(TASK REQUIREMENTS):
The pictures in the data below are to be omitted; all else must be duplicated exactly.

(DATA BELOW):

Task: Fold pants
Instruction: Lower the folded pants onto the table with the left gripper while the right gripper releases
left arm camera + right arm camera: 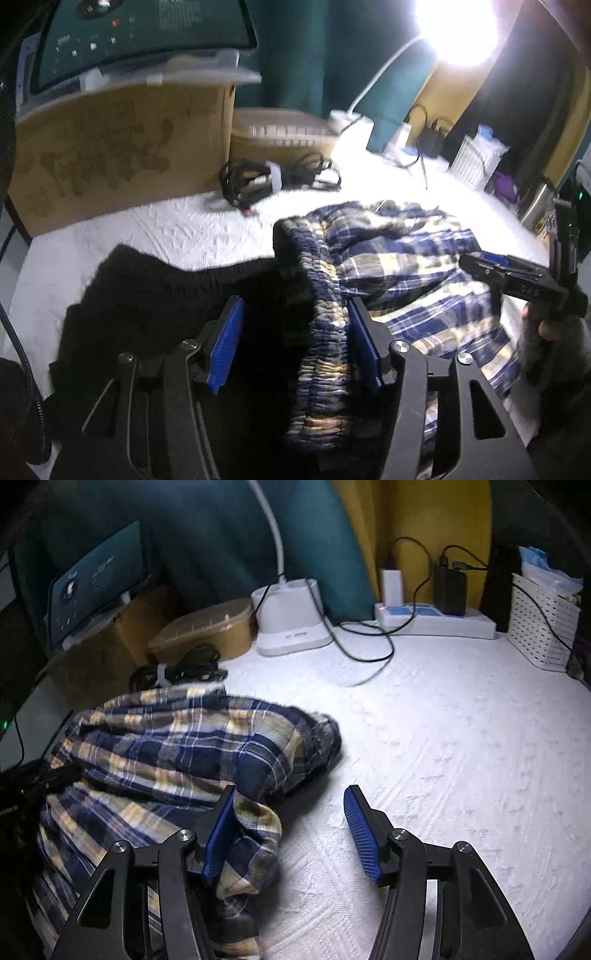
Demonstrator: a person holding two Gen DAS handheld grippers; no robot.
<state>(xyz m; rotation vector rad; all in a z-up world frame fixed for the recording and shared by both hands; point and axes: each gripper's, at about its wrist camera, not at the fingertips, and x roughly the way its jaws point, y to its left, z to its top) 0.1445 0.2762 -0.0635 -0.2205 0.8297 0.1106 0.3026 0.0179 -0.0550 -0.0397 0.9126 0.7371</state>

(ANSWER TO THE EXERCISE):
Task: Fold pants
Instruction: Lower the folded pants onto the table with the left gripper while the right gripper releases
left arm camera + right arm camera: 
Demonstrator: a person holding two Gen DAS handheld grippers; no robot.
<state>(xyz m; rotation vector rad; all in a z-up world frame fixed for the recording and shared by both hands; point and axes: each gripper's, at about its wrist camera, not at the fingertips, and x roughly the way its jaws point, y to its left, z to its top) 0.1445 0.2762 -0.0635 -0.2205 0.8297 0.1106 0.3026 0.0179 -0.0550 -0.0397 0.9126 0.7371</state>

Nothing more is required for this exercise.